Ingram takes over at the latest in a series of critical junctures for Sarepta. Having overcome doubts about the data to win approval for Duchenne muscular dystrophy (DMD) drug Exondys 51, Sarepta now faces the similarly-daunting challenge of getting people to pay for it. If Sarepta is to make a success of its $300,000-plus a year drug, Ingram and his team must persuade payers to cover the therapy without placing severe limitations on its use. 

Sarepta is compensating Ingram handsomely for taking on this challenge. Ingram is set to receive a base salary of $650,000 a year. If Ingram meets the board’s goals, he will receive up to 90% of his base salary as a bonus each year. To further sweeten the deal, Sarepta has thrown in 335,000 shares and given him the option to buy a further 3.3 million shares at $34.65 a piece.
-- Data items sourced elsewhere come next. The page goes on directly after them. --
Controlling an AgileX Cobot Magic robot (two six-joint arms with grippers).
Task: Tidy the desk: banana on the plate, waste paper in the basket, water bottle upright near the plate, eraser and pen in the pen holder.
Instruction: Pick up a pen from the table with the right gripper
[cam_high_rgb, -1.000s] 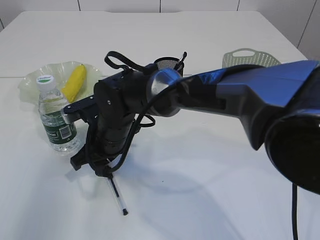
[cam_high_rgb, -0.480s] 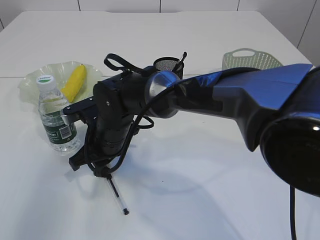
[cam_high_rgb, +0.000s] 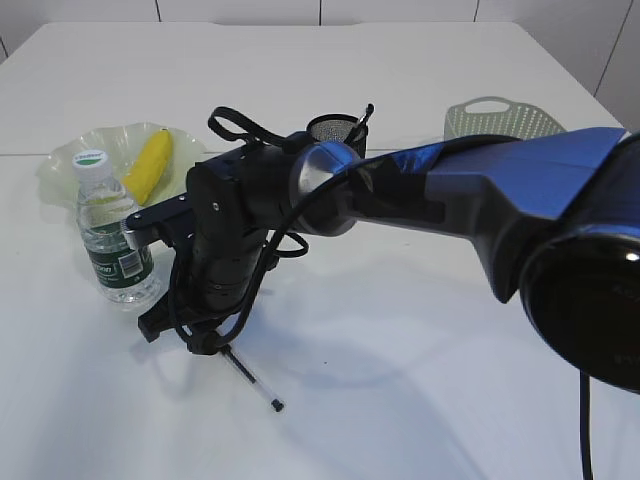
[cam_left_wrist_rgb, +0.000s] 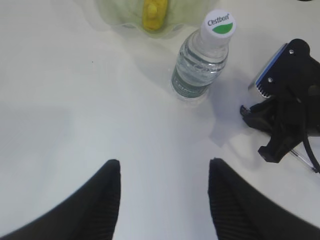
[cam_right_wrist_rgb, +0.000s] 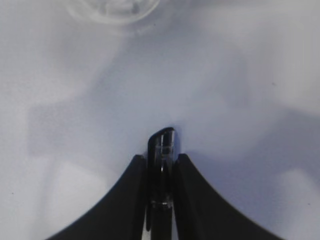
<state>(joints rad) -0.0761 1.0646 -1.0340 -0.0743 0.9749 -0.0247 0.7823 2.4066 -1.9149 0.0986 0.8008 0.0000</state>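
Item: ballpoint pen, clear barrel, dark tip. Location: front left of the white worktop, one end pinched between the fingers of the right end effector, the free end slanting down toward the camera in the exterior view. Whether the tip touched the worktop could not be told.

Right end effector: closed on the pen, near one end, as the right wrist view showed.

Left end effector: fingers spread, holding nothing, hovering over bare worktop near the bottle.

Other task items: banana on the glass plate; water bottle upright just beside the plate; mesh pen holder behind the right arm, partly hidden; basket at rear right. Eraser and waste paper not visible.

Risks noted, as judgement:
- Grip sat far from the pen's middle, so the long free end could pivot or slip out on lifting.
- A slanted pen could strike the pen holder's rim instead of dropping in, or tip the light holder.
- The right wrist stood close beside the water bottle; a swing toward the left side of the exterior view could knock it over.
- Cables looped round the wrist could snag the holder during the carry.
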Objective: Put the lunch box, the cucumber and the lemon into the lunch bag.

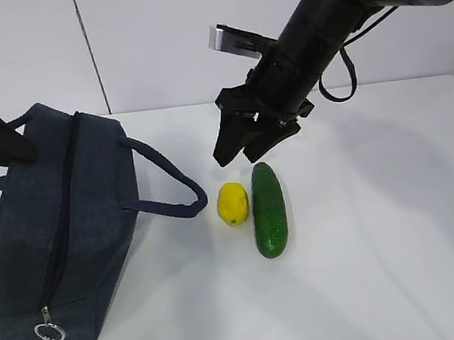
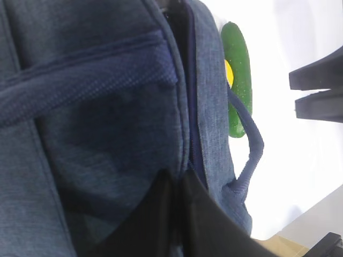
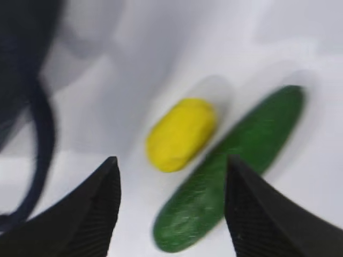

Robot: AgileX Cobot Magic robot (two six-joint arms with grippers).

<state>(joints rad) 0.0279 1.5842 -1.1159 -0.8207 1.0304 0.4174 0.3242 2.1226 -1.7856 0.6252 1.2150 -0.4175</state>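
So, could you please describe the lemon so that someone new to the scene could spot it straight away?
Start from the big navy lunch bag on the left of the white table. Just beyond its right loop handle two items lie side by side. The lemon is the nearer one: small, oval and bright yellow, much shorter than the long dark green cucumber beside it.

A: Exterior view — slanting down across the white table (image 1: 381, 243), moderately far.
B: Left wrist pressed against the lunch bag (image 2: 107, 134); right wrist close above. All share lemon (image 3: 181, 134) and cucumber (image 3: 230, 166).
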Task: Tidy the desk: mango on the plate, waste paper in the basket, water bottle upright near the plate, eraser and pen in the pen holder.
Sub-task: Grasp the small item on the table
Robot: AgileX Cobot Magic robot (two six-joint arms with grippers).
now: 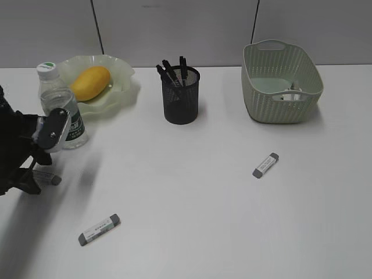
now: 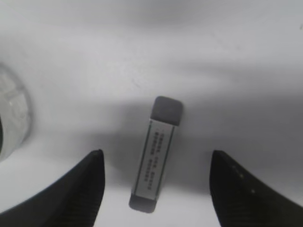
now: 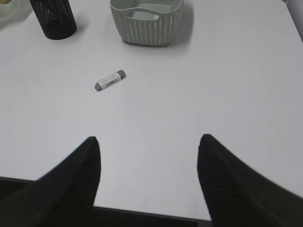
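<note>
My left gripper (image 2: 156, 152) is open just above the desk (image 1: 192, 192), its fingers on either side of a grey-tipped white eraser (image 2: 156, 158) without touching it. That eraser (image 1: 47, 176) peeks out beside the left arm. Two more erasers lie loose, one at the front left (image 1: 99, 229) and one at the middle right (image 1: 265, 165). The mango (image 1: 90, 81) rests on the plate (image 1: 125, 74). Beside the plate the water bottle (image 1: 58, 104) stands upright. Black pens (image 1: 174, 71) stand in the pen holder (image 1: 181, 97). Waste paper (image 1: 289, 93) lies in the basket (image 1: 281, 107). My right gripper (image 3: 147, 138) hangs open and empty over the desk's near edge.
The right wrist view shows the middle-right eraser (image 3: 110, 80), the pen holder (image 3: 53, 19) and the basket (image 3: 147, 26) far ahead. The water bottle's base (image 2: 12, 118) stands close to the left of the left gripper. A grey partition wall backs the desk.
</note>
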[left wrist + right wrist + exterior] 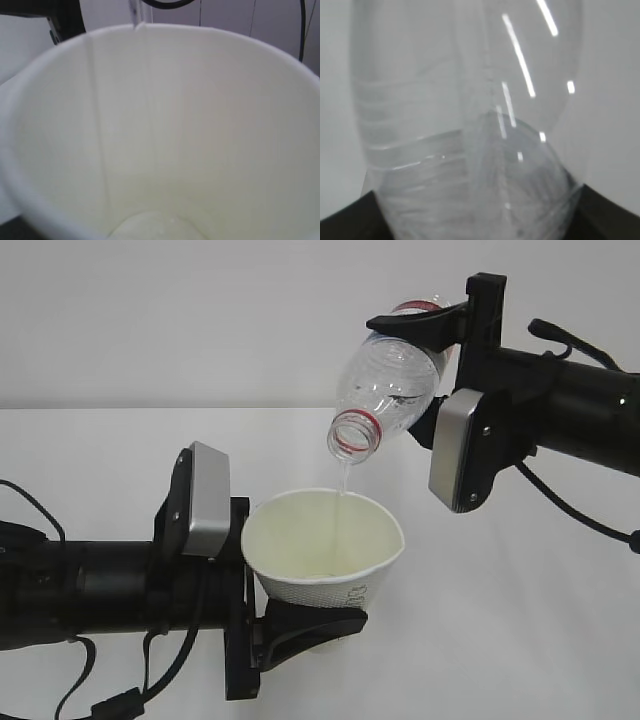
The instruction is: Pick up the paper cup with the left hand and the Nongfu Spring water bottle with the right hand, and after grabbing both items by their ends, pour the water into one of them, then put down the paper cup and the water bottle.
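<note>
Left gripper (300, 625): grasping the cup (325, 550) near its base, mouth open upward.
Right gripper (425, 330): grasping the bottle (390, 385) at its bottom end, neck tilting down over the cup.
Water (343, 480): falling as a thin stream into the cup.
Risk: the stream is landing near the rim; more tilting could be spilling water on the table (500, 620).
Views: only the left wrist view is showing the cup's bottom, barely wet; the right wrist view is showing the water remaining in the bottle.

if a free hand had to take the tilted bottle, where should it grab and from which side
Probably the ribbed body of the bottle, from the camera-facing side. The right hand already clamps the base end, and the neck is pouring water into the cup.
</note>
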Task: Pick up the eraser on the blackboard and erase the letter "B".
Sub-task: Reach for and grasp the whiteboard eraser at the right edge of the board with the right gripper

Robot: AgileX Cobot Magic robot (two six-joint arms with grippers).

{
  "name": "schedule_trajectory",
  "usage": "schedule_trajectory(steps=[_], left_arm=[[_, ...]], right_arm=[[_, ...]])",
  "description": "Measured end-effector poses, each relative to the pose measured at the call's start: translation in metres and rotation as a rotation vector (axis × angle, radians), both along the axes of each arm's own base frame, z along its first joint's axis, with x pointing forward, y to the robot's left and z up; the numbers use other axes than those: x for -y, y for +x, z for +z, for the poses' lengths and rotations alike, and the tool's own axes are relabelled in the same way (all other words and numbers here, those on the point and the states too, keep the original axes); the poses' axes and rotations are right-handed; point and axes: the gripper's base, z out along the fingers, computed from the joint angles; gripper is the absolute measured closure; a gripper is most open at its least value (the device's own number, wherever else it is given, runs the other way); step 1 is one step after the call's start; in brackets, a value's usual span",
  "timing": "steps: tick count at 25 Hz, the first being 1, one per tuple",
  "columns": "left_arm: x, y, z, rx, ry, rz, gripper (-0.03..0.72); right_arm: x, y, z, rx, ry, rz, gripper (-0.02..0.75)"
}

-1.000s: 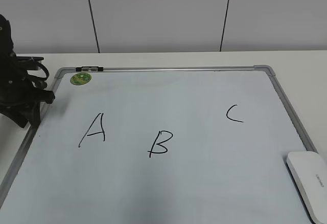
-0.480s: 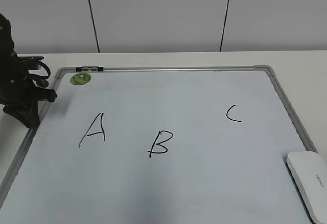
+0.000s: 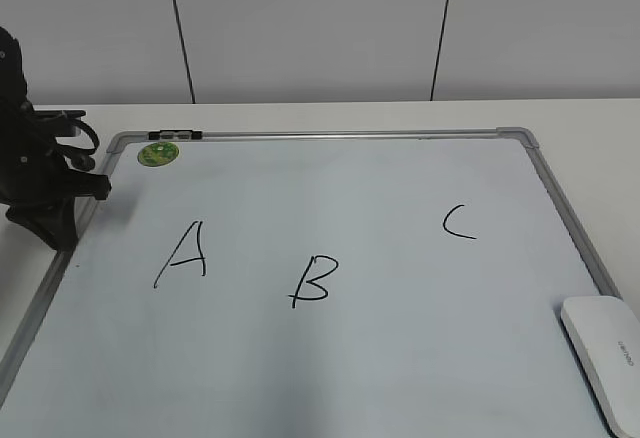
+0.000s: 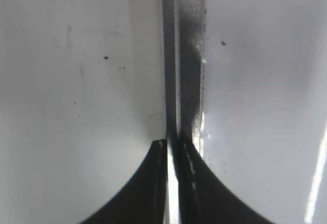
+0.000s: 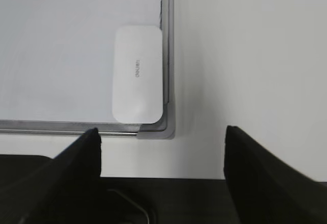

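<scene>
On the blackboard (image 3: pixel 350 378) lies the eraser (image 5: pixel 137 74) — right jaws wide, left jaws closed.

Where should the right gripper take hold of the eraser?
Come straight down on the eraser and close the fingers across its two long sides at mid-length. It lies flat in the blackboard's corner, one long side hard against the frame, so that finger probably has little room. The open right gripper is not yet over it.
</scene>
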Motion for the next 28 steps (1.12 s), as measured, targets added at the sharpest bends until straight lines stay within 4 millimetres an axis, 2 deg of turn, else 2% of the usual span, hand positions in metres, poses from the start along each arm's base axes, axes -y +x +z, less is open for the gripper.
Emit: schedule_trajectory(steps=[7, 13, 19, 28], left_arm=[[0.0, 0.0, 0.0, 0.0, 0.0, 0.0, 0.664], [0.0, 0.0, 0.0, 0.0, 0.0, 0.0, 0.664], [0.0, 0.0, 0.0, 0.0, 0.0, 0.001, 0.664], [0.0, 0.0, 0.0, 0.0, 0.0, 0.002, 0.664]], right_arm=[[-0.015, 0.05, -0.005, -0.243, 0.141, 0.047, 0.183], [-0.023, 0.083, -0.027, -0.452, 0.208, 0.063, 0.183], [-0.026, 0.113, -0.035, -0.51, 0.143, 0.096, 0.183], [-0.03, 0.154, -0.072, -0.587, 0.131, 0.02, 0.183]])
In return, Ingram will try to turn Sarepta from a one-hit wonder into a sustainable neuromuscular disease specialist. This effort got underway following the FDA approval of Exondys 51. In October, Sarepta picked up the European rights to Summit Therapeutics’ DMD ezutromid to complement its own clinical-phase candidates targeting exon 53 and 45. Ingram’s experience at Chase will serve him well in this regard. 

Ingram’s time at the deal table will also come into play if Sarepta has appetite for further checkbook pipeline building. But it is the reading of Ingram’s appointment as a precursor for a bid for Sarepta that has attracted more attention.

“Appointment of Mr. Ingram, given his past experiences at Allergan and Chase, will likely increase takeover speculation among investors that could layer on some M&A premium to the company valuation,” Leerink analyst Joseph Schwartz wrote in a note to investors.

Shares in Sarepta rose 2% in after hours trading following news of the appointment.